**What to work on**
If a line below includes the string "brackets", copy it.

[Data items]

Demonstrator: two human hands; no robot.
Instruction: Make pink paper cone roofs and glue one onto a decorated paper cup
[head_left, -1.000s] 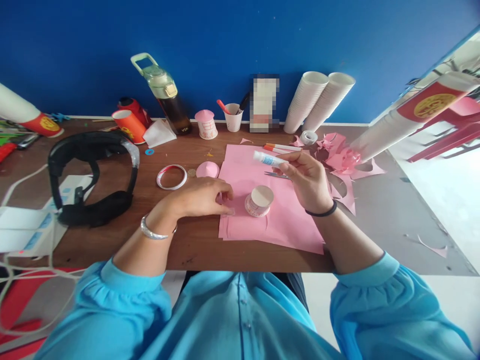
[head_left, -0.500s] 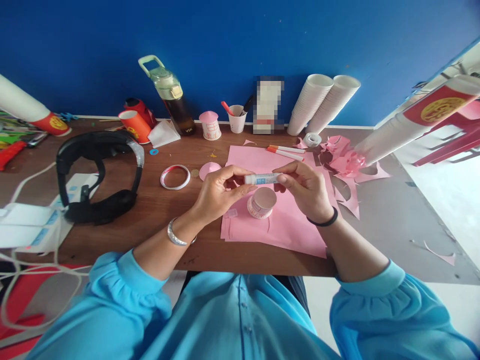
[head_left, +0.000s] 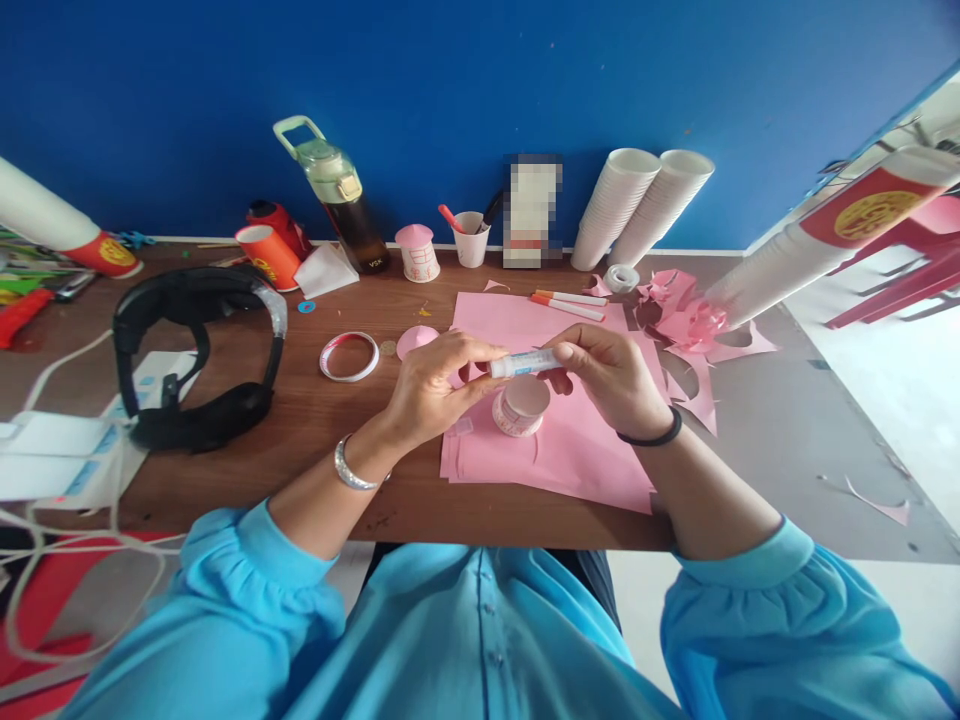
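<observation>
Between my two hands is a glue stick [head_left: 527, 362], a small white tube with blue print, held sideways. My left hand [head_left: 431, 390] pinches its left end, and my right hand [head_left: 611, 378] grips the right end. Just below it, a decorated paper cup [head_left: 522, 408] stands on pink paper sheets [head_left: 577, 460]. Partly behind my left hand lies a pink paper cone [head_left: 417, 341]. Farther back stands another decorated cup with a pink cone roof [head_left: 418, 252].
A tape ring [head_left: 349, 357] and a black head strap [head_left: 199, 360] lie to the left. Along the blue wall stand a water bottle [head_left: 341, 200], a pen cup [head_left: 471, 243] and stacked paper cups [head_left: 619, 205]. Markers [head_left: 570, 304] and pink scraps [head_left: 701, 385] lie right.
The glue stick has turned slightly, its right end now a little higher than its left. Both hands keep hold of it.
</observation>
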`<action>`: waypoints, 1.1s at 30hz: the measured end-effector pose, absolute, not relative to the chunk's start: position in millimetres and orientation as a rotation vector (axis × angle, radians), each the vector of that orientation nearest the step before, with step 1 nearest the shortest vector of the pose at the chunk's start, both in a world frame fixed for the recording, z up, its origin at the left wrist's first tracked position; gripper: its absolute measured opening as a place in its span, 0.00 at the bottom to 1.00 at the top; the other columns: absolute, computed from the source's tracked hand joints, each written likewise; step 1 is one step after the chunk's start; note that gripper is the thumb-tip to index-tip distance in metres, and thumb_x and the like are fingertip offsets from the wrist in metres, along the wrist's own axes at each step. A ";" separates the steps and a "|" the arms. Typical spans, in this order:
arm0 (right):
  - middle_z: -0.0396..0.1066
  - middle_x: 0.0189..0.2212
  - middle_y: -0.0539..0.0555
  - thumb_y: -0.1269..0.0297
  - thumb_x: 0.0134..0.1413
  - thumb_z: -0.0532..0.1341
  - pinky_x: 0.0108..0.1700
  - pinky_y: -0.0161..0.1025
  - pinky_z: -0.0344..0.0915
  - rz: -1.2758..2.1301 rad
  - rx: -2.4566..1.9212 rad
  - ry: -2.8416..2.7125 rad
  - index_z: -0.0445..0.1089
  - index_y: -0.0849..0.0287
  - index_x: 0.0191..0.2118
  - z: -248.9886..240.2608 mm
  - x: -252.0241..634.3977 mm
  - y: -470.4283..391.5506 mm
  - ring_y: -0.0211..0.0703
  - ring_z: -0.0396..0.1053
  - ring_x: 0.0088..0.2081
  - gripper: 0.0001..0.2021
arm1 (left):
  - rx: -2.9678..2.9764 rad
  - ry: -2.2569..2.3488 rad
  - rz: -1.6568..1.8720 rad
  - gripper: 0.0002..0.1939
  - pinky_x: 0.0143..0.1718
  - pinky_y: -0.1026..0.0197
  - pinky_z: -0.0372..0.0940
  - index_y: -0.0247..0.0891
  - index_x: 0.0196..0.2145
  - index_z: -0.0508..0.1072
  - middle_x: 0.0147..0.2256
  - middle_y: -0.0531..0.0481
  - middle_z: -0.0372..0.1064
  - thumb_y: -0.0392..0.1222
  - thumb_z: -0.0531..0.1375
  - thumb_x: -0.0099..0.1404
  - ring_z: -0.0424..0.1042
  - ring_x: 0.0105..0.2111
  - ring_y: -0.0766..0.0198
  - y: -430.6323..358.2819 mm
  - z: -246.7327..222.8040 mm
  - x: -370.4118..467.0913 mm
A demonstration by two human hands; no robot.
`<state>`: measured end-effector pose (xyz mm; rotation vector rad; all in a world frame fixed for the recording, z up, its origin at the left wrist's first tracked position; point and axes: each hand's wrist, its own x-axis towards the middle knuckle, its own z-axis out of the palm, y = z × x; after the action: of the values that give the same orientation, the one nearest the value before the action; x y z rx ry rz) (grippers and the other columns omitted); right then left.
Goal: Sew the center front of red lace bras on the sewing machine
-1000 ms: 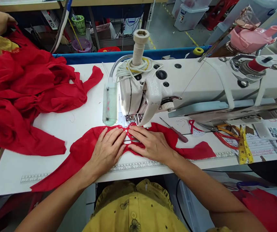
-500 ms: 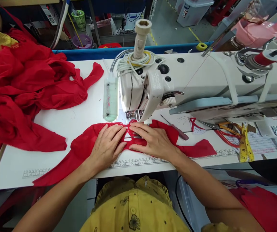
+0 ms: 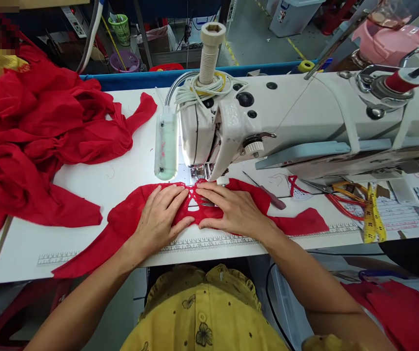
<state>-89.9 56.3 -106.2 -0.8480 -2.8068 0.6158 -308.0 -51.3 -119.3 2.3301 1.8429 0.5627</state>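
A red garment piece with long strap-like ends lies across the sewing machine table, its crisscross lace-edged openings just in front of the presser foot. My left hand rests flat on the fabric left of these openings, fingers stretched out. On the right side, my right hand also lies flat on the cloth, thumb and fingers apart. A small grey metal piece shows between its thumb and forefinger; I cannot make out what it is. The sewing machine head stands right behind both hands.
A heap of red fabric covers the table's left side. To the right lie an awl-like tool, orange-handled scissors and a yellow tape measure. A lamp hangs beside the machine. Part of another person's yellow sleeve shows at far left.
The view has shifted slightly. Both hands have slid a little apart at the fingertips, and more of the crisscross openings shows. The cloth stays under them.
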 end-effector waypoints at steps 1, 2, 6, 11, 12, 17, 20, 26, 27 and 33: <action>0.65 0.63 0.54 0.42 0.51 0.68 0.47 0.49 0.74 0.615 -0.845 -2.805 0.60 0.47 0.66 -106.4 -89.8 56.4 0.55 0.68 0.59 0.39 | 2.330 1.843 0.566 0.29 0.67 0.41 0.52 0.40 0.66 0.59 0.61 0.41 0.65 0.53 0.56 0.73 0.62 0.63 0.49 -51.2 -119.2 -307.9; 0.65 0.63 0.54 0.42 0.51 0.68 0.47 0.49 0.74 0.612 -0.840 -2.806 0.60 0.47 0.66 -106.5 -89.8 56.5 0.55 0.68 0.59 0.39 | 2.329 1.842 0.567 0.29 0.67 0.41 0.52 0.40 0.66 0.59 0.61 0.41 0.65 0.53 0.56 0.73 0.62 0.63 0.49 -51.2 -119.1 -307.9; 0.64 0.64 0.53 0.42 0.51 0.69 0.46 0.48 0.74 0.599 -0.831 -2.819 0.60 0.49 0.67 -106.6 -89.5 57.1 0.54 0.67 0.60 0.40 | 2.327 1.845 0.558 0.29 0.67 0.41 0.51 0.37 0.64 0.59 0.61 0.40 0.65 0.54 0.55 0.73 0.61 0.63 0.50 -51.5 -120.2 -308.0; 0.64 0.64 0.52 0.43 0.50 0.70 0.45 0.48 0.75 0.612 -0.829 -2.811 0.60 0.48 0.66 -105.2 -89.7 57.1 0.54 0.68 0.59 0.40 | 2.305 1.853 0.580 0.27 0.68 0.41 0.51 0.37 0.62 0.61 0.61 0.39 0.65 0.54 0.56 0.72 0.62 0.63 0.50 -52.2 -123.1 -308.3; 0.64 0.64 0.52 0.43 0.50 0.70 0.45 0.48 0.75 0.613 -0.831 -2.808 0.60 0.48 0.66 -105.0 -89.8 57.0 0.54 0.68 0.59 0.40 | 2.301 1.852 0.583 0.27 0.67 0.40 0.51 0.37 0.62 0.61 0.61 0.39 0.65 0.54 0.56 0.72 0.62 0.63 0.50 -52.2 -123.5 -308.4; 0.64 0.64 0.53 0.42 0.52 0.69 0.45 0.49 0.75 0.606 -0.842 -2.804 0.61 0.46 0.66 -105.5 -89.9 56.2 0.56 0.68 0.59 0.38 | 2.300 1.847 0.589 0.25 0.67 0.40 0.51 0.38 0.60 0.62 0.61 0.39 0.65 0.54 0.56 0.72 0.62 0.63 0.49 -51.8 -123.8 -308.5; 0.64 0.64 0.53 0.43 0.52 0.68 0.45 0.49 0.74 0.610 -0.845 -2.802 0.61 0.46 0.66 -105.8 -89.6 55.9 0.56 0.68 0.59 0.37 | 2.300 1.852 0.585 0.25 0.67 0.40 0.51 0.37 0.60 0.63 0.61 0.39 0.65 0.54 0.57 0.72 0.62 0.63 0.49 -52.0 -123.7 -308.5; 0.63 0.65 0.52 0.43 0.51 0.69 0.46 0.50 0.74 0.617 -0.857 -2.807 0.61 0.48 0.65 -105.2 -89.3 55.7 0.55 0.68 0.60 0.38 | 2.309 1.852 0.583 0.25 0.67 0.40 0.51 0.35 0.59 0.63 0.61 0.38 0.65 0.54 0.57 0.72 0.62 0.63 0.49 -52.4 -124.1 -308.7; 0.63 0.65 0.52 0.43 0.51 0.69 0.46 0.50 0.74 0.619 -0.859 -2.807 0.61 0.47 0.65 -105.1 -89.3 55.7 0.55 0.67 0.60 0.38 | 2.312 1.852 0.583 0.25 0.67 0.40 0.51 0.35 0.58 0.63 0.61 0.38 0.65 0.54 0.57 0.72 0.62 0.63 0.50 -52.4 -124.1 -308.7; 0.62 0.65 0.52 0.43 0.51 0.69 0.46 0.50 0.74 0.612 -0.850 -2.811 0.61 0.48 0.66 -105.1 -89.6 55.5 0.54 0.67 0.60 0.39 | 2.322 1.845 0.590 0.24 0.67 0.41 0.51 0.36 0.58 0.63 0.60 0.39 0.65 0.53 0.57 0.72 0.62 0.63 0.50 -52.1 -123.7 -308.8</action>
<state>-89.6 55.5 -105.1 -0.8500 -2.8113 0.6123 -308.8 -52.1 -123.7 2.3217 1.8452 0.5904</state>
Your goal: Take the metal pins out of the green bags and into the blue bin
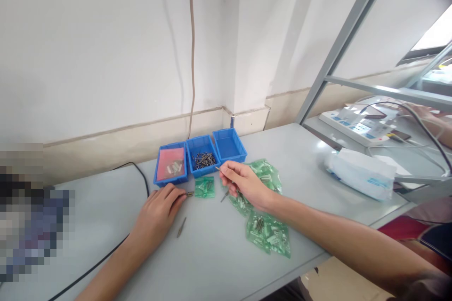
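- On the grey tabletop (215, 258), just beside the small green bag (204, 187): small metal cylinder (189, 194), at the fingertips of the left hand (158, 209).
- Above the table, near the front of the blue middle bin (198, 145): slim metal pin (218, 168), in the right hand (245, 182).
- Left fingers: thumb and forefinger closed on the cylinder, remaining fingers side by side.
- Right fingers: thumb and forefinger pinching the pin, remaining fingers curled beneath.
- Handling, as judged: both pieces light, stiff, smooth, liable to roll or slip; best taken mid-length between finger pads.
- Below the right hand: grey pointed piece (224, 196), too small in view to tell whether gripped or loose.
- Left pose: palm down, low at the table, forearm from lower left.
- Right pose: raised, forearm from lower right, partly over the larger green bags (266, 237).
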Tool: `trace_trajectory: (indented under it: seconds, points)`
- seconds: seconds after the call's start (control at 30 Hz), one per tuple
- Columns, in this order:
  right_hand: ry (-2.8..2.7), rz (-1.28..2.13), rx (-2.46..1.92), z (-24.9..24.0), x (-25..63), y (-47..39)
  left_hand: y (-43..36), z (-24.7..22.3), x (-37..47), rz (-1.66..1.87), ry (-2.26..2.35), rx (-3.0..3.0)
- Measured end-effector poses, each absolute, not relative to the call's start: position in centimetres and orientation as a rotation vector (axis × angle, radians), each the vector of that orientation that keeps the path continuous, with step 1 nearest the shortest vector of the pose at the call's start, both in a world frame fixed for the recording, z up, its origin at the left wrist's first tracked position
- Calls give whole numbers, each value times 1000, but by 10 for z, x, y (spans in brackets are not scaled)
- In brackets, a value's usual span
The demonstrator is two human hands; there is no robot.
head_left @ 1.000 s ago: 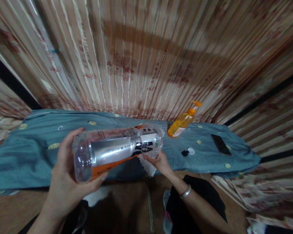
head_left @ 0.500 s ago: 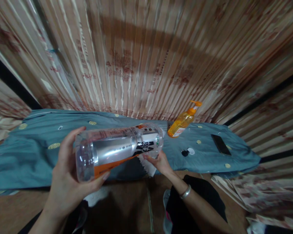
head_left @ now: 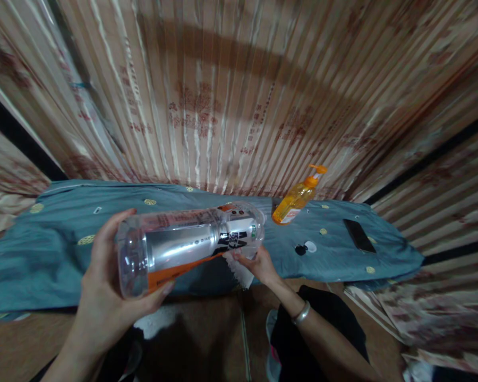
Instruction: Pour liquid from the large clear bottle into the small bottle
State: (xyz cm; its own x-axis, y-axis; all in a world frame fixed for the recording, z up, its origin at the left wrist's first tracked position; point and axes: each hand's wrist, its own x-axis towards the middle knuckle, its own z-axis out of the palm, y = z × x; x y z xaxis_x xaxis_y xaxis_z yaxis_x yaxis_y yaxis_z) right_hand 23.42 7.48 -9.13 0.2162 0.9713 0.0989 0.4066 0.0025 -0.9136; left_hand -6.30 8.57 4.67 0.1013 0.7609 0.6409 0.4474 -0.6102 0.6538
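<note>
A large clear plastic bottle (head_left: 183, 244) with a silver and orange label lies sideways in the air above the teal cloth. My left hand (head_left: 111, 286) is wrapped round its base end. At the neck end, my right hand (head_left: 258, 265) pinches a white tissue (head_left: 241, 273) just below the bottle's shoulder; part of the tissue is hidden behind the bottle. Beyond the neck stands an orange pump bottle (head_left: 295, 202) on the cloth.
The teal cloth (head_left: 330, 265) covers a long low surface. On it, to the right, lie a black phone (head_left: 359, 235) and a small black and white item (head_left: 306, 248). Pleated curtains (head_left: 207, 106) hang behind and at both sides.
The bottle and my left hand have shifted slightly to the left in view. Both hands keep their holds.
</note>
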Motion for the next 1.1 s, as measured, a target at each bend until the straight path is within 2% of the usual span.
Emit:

**Exercise output**
- Calls give whole numbers, each value times 1000, but by 10 for z, x, y (spans in brackets are not scaled)
- In brackets, a value's usual span

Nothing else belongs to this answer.